Raw data —
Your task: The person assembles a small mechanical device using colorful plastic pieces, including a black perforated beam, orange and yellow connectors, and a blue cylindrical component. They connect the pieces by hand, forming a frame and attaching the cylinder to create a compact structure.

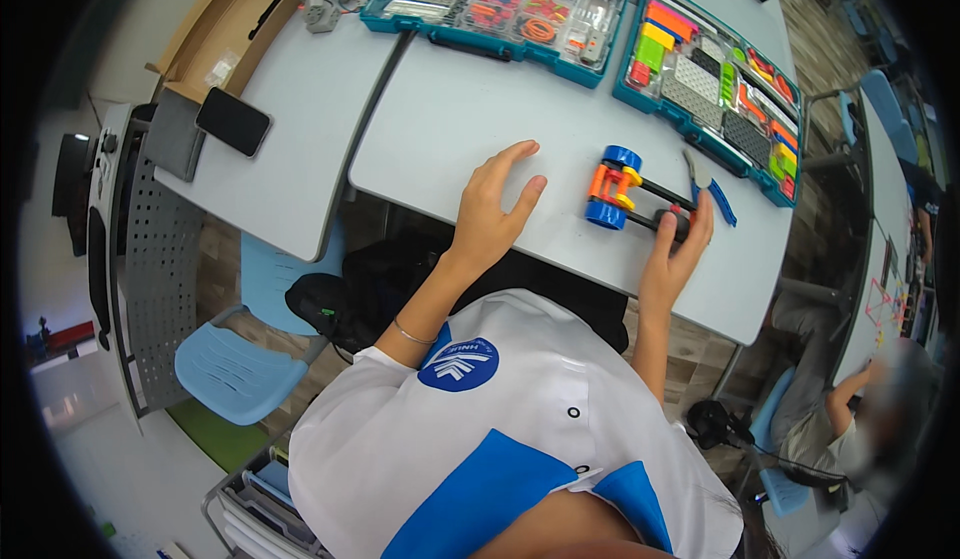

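A small toy vehicle (pixel 612 187) built from construction-kit parts lies on the white table, with blue wheels at its left end, orange and yellow pieces between them, and black bars running to the right. At its right end, my right hand (pixel 678 256) has its thumb and fingers around a black wheel-like part (pixel 680 221) with a red piece on it. My left hand (pixel 496 209) hovers left of the vehicle over the table's near edge, fingers and thumb apart, holding nothing. Blue-handled pliers (pixel 716 197) lie just beyond my right hand.
Two teal cases of sorted parts (pixel 478 47) (pixel 668 99) line the table's far side. To the left are a black phone (pixel 234 122), an open cardboard box (pixel 225 34) and a grey cable bundle (pixel 322 11). Blue chairs (pixel 235 369) stand lower left; another person sits at the right.
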### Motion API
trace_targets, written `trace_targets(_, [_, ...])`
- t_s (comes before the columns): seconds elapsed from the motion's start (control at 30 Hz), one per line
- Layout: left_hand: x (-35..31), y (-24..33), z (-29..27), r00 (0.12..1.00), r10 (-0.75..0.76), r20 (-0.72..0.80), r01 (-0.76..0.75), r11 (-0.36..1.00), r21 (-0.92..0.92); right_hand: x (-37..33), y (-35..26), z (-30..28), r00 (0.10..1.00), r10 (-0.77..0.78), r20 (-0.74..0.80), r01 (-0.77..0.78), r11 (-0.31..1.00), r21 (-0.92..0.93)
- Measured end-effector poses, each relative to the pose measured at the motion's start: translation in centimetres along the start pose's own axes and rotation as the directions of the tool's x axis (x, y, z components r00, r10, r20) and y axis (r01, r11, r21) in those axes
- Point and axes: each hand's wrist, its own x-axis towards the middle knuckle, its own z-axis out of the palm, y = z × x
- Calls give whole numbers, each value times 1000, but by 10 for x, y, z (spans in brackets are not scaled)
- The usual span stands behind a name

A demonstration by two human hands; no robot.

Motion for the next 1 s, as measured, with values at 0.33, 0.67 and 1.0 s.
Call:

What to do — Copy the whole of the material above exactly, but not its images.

Final answer —
Your task: The person assembles a small mechanical device using colorful plastic pieces, including a black perforated beam, orange and yellow connectors, and a blue cylindrical component. They connect the pieces by hand, forming a frame and attaching the cylinder to create a compact structure.


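A small toy vehicle (pixel 612 187) built from construction-kit parts lies on the white table, with blue wheels at its left end, orange and yellow pieces between them, and black bars running to the right. At its right end, my right hand (pixel 678 256) has its thumb and fingers around a black wheel-like part (pixel 680 221) with a red piece on it. My left hand (pixel 496 209) hovers left of the vehicle over the table's near edge, fingers and thumb apart, holding nothing. Blue-handled pliers (pixel 716 197) lie just beyond my right hand.
Two teal cases of sorted parts (pixel 478 47) (pixel 668 99) line the table's far side. To the left are a black phone (pixel 234 122), an open cardboard box (pixel 225 34) and a grey cable bundle (pixel 322 11). Blue chairs (pixel 235 369) stand lower left; another person sits at the right.
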### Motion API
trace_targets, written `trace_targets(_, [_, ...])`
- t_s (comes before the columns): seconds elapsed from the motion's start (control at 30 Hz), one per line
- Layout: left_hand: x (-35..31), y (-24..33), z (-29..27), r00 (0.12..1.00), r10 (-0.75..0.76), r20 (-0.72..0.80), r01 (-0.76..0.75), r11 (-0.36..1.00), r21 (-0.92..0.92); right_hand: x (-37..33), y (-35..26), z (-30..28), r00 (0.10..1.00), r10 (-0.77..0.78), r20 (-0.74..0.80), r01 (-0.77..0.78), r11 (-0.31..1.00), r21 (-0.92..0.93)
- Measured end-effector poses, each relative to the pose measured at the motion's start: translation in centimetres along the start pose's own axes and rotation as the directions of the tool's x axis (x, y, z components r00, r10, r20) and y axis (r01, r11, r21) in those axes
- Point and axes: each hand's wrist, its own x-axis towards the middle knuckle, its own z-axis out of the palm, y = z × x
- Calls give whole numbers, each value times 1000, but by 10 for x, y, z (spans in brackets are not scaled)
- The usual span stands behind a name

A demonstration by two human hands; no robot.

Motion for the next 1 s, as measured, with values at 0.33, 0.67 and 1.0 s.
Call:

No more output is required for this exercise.